Repeat the whole listing below, word for word.
____________________
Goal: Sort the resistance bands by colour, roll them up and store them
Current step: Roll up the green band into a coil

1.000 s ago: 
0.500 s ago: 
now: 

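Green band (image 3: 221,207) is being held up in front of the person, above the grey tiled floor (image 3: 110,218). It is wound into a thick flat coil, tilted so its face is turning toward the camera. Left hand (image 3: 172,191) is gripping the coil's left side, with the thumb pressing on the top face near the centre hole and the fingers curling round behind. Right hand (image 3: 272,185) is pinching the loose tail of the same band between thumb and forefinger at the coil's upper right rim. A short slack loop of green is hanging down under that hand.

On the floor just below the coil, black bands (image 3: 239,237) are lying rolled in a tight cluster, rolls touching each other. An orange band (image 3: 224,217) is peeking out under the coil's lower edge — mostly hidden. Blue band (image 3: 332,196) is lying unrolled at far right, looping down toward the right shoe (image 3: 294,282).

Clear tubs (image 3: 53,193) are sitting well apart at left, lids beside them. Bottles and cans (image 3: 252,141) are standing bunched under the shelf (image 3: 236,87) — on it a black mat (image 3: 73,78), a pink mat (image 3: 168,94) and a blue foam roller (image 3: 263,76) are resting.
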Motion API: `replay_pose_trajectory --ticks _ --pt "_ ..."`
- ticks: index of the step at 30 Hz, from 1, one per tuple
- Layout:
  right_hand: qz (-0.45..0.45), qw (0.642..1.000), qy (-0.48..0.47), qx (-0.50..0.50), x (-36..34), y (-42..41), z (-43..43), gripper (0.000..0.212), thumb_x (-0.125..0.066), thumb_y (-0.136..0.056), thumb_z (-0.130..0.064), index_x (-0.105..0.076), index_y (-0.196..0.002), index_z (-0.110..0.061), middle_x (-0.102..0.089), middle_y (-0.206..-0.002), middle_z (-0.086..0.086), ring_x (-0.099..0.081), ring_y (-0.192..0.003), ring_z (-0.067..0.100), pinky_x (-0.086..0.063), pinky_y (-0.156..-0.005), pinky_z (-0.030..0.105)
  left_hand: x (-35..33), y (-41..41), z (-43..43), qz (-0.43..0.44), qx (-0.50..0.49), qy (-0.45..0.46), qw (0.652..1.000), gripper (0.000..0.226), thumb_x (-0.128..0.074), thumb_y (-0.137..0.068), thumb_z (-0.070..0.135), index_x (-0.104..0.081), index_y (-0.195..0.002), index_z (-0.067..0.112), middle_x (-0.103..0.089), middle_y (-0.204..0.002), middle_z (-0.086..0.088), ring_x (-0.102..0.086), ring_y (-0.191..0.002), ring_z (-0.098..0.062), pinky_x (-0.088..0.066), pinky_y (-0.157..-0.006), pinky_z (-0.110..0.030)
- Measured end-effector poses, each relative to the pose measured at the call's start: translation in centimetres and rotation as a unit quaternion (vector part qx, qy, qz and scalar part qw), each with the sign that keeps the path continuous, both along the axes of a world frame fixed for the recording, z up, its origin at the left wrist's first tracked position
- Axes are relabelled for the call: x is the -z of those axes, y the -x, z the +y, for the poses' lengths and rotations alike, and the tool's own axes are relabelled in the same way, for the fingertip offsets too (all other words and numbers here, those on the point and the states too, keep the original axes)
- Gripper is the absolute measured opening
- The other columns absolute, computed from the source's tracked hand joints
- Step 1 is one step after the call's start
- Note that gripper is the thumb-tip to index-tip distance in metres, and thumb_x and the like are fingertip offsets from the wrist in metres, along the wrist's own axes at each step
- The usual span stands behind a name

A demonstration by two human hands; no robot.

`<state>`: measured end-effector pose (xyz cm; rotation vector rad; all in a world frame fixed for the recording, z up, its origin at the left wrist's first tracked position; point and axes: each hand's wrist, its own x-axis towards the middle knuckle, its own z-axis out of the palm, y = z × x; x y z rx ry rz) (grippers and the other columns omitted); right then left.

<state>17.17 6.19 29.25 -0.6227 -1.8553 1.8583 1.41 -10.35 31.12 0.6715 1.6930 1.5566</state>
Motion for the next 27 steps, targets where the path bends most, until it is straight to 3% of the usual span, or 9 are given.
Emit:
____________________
__EXERCISE OUTPUT__
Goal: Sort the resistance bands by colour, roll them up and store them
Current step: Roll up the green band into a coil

1.000 s ago: 
0.500 s ago: 
now: 

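Green band (image 3: 221,207) is being held up in front of the person, above the grey tiled floor (image 3: 110,218). It is wound into a thick flat coil, tilted so its face is turning toward the camera. Left hand (image 3: 172,191) is gripping the coil's left side, with the thumb pressing on the top face near the centre hole and the fingers curling round behind. Right hand (image 3: 272,185) is pinching the loose tail of the same band between thumb and forefinger at the coil's upper right rim. A short slack loop of green is hanging down under that hand.

On the floor just below the coil, black bands (image 3: 239,237) are lying rolled in a tight cluster, rolls touching each other. An orange band (image 3: 224,217) is peeking out under the coil's lower edge — mostly hidden. Blue band (image 3: 332,196) is lying unrolled at far right, looping down toward the right shoe (image 3: 294,282).

Clear tubs (image 3: 53,193) are sitting well apart at left, lids beside them. Bottles and cans (image 3: 252,141) are standing bunched under the shelf (image 3: 236,87) — on it a black mat (image 3: 73,78), a pink mat (image 3: 168,94) and a blue foam roller (image 3: 263,76) are resting.
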Motion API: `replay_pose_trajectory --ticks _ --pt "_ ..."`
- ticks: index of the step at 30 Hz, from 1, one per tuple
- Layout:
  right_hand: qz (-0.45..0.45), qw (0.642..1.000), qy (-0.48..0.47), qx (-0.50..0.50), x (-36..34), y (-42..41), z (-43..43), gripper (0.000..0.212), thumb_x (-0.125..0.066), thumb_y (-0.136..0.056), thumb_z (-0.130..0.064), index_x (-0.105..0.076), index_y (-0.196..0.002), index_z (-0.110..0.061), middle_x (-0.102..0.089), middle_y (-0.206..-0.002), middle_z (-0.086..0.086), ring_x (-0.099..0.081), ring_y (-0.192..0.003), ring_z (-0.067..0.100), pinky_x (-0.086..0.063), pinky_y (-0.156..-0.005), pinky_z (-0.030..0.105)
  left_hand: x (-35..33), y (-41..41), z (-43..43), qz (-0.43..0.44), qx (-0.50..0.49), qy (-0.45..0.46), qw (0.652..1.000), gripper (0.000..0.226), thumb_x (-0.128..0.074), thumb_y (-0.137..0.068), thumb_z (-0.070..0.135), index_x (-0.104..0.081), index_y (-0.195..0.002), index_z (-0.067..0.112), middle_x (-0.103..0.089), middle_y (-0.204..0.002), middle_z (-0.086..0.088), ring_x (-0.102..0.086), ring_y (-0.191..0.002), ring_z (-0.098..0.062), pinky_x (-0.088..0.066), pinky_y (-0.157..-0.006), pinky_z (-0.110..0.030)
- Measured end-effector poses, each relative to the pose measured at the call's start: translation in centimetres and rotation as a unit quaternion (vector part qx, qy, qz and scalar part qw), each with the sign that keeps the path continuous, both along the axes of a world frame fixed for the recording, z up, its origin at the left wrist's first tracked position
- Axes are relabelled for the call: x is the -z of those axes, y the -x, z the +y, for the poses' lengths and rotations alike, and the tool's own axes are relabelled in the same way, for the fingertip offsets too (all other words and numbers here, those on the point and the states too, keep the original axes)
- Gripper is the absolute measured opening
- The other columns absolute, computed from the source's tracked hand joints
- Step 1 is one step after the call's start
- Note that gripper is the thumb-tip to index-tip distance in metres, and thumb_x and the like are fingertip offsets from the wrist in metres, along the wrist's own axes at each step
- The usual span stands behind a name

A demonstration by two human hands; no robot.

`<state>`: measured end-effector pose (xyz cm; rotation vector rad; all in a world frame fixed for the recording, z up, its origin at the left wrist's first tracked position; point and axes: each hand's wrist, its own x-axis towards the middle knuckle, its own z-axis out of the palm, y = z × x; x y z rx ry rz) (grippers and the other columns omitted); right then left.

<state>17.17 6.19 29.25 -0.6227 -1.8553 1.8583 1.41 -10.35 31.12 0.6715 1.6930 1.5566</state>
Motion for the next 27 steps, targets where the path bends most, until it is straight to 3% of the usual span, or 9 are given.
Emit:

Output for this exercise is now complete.